Wasps from the Sphecidae family and parasitoid wasps, although scary looking, are good garden mates. Parasitic wasps are very small and often go unnoticed. These types of wasps do not sting, help to control aphids and provide pollination. “Thread-waisted” wasps which are quite alien looking, often dwell on the ground, are docile and feed on a wide variety of garden insects. The Cicada Killer is a large wasp and a terrifying sight to see but in all reality is a gentle giant that feeds on cicadas.
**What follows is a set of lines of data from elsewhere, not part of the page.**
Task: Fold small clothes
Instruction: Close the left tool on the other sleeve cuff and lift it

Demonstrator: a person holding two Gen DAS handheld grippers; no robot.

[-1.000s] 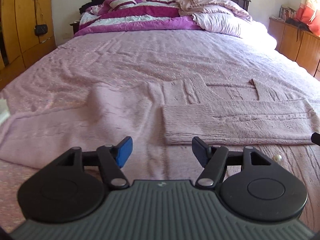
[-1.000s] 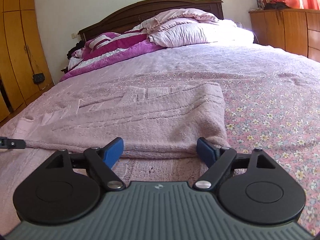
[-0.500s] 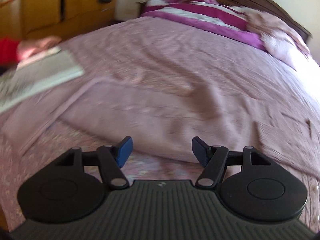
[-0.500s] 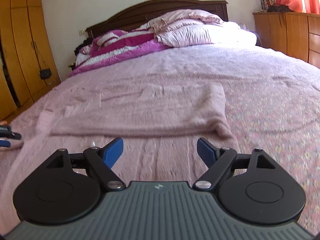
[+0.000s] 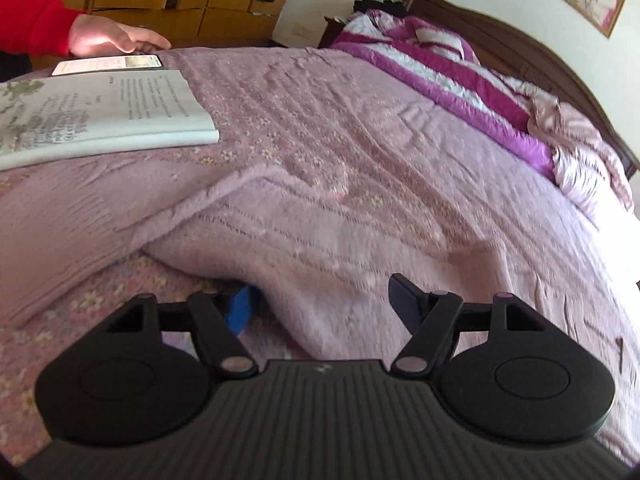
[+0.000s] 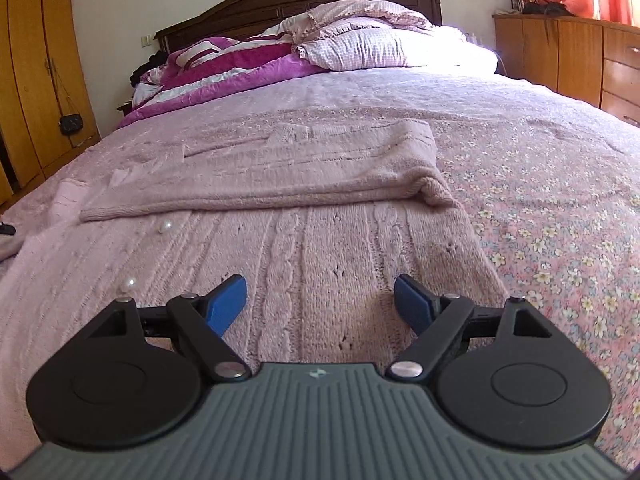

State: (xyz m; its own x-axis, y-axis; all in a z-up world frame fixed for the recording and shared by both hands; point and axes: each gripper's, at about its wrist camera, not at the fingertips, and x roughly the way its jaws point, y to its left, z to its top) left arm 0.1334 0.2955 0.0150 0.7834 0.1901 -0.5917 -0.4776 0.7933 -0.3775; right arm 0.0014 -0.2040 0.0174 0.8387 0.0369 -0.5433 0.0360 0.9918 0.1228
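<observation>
A pink knitted sweater (image 6: 304, 184) lies on the flowered pink bedspread (image 6: 560, 200) at the foot end of the bed, partly folded; in the right wrist view a folded-over band of it crosses the bed from side to side, with the cable-knit body below it running towards the camera; two pearl buttons (image 6: 165, 226) show on the knit towards its left side. The right gripper (image 6: 320, 300) hangs low over that cable-knit part, near the sweater's right edge; its blue pads stand wide apart with only flat knit under the gap, and neither pad presses on anything. In the left wrist view the left gripper (image 5: 320, 304) is at the sweater's edge (image 5: 320, 248) on the left side of the bed; its jaws are opening; a raised fold of the knit lies between them, the left blue pad (image 5: 240, 308) tucked under the lifted cloth and the right pad clear of it, so nothing is pinched. Beyond, near the bed's left edge, lies an open book (image 5: 100, 112); just behind it a phone (image 5: 108, 65) with a lit screen; a person's hand (image 5: 116, 38) in a red sleeve rests at the phone. A purple and white quilt (image 6: 224, 68) and checked pillows (image 6: 360, 46) are heaped at the headboard (image 6: 280, 0).
</observation>
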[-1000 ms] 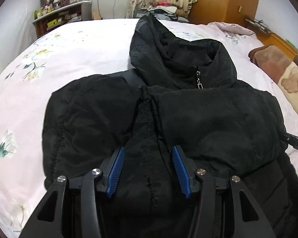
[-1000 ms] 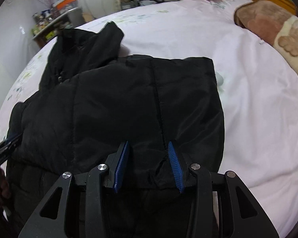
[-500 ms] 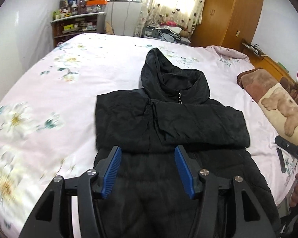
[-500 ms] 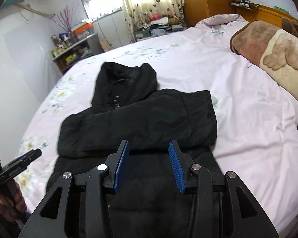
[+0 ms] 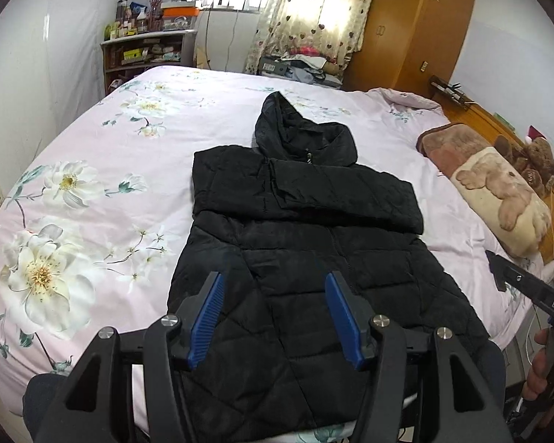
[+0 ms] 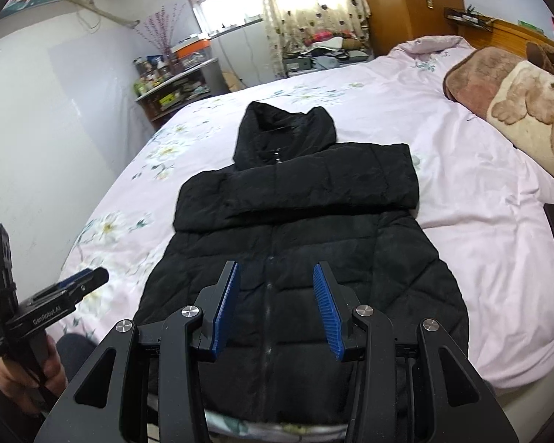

If you do see Cicada killers in your garden it is best to just let them be; males do not have stingers and the females will only sting when mishandled.
Even the wasps considered as foes do provide benefits. Bald-faced hornets will feed on yellow jackets, paper wasps assist in pollination and yellow jackets help to control flies. Benefits aside, there are wasps that can get a bit snarly when provoked. Snarly wasps are social wasps and will “fight” to protect the colony if threatened. It’s best to steer clear of social wasp nests. Also, rest easy knowing they cannot survive our winters and will be dead after a couple of hard frosts.
Is it a Wasp or a Hornet?
All hornets are wasps but, not all wasps are hornets. The term hornet is used to define a large wasp. Yellow Jackets and Bald-faced “wasps” are considered hornets whereas a paper wasp being slightly smaller and skinnier, is just that, a paper wasp.
I’m a Bee NOT a Wasp
Bees often get misidentified as wasps. Many bees sport black and yellow coloring as do many wasps however, bees are thick and furry whereas most wasps are shiny with longer, skinnier bodies. Before bombing a potential bee’s nest with insecticide, ensure it’s not a bee. If a bee’s nest is present in your landscape that poses a risk (bee allergy) contact a bee removal specialist to remove the nest without harming the inhabitants. The University of Minnesota Bee Lab is a great resource to help properly identify bees and wasps.
Appreciate the abundance of life in your landscape and respect, but fear not, those scary looking bugs.